* [What to produce]: Scan the listing below. Return every line containing the string "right".

* [Dataset excerpt]:
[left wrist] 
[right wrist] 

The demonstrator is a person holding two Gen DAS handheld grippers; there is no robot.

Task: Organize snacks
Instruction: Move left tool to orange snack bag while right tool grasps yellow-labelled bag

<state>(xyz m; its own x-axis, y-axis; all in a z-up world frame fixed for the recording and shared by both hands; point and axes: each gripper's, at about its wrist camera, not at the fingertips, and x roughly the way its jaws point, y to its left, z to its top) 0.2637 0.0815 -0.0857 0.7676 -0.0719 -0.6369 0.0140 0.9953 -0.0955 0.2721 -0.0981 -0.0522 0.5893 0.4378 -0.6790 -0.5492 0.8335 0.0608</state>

* [Answer section]:
[right wrist] 
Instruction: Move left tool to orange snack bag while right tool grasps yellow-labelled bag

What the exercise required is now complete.